Un hallazgo estremecedor sacudió la tranquilidad de la zona rural de Aguilares la noche del pasado lunes. El cuerpo de un hombre, identificado como Javier Ariel Sarmiento (50), fue encontrado sin vida en un paraje conocido como “Camino Viejo”, un sector rodeado de cultivos de soja y caña de azúcar.
El caso, que destaca por su extrema violencia, está bajo la lupa de la Unidad Fiscal de Homicidios de Concepción.
El cadáver fue divisado alrededor de las 23:00 h por dos pescadores que circulaban por la zona. Al notar la presencia del cuerpo, dieron aviso inmediato a las autoridades. Las primeras pericias arrojaron datos inquietantes sobre el ataque. El cuerpo fue encontrado boca abajo y presentaba dos fuertes golpes en la nuca.
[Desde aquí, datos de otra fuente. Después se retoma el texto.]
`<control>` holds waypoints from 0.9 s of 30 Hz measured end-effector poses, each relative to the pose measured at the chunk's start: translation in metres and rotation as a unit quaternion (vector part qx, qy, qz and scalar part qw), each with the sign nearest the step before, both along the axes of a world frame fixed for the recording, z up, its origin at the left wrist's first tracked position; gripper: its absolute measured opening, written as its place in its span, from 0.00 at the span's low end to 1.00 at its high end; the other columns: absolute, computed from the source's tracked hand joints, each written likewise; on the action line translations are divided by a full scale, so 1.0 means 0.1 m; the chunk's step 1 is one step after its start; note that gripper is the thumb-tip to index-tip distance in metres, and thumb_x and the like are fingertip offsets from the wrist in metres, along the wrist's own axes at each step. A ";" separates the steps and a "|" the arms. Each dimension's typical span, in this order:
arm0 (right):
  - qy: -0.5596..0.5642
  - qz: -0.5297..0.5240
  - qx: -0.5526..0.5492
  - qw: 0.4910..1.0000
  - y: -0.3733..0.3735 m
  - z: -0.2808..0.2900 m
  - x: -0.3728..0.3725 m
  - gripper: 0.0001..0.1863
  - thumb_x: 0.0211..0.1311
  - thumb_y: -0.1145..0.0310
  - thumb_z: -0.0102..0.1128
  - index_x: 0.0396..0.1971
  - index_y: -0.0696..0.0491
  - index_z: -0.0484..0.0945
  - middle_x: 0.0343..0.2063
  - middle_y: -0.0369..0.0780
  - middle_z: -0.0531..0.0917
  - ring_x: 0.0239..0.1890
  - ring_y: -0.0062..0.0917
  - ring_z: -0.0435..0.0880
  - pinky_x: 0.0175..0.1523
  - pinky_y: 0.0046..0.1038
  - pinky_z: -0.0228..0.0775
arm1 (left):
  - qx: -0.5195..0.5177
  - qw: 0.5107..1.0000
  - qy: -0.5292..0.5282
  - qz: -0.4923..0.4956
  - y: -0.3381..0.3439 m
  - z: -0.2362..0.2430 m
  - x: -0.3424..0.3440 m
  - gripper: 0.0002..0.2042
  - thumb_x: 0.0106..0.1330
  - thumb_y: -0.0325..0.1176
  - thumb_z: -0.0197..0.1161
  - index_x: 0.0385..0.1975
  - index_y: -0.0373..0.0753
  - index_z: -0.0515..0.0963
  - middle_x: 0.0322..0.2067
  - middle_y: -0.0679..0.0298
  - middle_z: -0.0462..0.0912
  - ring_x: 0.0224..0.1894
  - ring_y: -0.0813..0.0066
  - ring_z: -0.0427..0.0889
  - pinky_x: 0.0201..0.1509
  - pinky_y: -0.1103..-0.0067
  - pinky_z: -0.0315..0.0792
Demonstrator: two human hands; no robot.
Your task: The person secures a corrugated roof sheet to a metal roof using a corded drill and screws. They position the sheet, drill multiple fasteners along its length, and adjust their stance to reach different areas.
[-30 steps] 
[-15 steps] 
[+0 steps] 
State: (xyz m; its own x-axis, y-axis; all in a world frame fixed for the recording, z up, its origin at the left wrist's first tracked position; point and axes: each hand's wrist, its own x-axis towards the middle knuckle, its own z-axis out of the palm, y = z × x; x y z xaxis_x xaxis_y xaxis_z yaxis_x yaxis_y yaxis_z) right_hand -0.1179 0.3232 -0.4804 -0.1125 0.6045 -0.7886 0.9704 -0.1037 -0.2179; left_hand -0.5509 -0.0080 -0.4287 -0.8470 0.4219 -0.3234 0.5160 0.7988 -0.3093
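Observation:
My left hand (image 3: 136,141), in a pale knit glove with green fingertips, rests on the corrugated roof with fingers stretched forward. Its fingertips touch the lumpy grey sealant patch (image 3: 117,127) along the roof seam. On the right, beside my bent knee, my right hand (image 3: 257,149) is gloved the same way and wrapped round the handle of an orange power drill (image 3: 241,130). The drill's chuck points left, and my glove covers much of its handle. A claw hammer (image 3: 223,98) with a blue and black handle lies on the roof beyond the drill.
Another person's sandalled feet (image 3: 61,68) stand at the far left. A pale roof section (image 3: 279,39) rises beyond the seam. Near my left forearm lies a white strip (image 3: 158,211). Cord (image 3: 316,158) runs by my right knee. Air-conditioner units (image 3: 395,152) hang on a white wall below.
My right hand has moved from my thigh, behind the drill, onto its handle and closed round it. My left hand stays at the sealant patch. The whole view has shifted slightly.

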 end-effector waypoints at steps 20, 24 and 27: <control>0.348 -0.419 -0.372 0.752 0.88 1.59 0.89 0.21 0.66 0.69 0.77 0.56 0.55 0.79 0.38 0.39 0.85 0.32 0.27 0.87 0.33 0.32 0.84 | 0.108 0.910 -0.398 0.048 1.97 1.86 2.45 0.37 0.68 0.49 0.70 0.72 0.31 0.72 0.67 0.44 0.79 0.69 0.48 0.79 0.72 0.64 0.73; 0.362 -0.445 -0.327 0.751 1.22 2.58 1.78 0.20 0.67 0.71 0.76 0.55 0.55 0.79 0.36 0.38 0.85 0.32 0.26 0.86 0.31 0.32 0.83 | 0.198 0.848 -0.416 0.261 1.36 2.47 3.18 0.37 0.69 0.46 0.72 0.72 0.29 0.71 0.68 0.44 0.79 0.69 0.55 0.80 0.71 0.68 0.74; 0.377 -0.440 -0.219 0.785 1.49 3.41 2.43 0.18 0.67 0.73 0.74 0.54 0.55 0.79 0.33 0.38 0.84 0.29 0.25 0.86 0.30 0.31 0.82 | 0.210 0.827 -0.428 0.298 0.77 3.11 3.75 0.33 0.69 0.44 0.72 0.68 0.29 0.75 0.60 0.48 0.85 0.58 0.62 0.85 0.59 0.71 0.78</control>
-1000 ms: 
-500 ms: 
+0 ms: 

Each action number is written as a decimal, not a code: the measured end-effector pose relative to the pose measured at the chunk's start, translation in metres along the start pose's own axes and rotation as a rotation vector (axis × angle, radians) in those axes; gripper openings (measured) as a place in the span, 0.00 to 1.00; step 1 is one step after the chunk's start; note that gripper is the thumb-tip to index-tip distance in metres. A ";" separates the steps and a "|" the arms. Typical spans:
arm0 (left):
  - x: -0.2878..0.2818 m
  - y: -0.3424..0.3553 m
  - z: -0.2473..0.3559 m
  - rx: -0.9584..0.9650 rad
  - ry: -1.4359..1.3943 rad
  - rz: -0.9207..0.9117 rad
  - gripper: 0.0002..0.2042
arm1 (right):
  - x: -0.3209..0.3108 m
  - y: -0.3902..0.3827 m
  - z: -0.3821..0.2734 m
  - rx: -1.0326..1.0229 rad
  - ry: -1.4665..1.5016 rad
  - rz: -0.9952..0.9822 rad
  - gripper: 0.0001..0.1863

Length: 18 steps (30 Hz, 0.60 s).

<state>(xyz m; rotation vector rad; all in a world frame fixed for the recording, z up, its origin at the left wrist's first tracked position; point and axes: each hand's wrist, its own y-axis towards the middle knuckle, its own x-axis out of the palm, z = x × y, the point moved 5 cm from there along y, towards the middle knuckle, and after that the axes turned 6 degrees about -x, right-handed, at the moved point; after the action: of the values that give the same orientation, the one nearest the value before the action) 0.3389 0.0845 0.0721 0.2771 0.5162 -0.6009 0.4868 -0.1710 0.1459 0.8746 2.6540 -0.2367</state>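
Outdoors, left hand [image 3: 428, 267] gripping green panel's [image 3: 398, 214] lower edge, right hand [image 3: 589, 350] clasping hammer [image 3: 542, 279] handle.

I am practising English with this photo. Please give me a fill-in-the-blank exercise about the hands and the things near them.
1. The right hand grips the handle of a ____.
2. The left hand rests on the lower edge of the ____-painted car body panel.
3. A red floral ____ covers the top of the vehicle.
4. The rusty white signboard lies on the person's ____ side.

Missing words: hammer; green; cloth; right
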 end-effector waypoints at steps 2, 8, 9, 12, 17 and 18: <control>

Su mano derecha fue cercenada con un “corte limpio”. Al momento del hallazgo, el miembro amputado no se encontraba en la escena.
Los investigadores creen que Sarmiento fue víctima de un ataque sorpresa por la espalda, ya que no se encontraron signos de defensa o lucha previa en el lugar.
Las últimas horas de la víctima
La reconstrucción del lunes de Sarmiento permite acotar el margen de tiempo en que ocurrió el crimen:
- 19:00 h: Javier se retiró de la casa de su hermano, ubicada en la zona, con la intención de caminar hacia la vivienda que compartía con su hermana.
- Trayecto fatal: Nunca llegó a destino. El camino que debía recorrer atraviesa las fincas donde finalmente fue hallado.
- 23:00 h: Los pescadores descubren el cuerpo y se inicia el despliegue policial.
Estado de la investigación
El fiscal Fabián Assad coordinó el trabajo del Equipo Científico de Investigaciones Fiscales (ECIF) en el lugar para recolectar muestras biológicas y rastros.
Durante la mañana de este martes, se llevan a cabo intensas búsquedas en los alrededores del “Camino Viejo” con el objetivo de encontrar la mano amputada y el arma del crimen.
Los restos fueron trasladados a la Morgue de la Capital para determinar de forma fehaciente la causa de muerte y si existen otras lesiones internas.
Por el momento, no hay detenidos y el móvil del asesinato permanece bajo reserva mientras se analizan los vínculos de la víctima y sus movimientos recientes.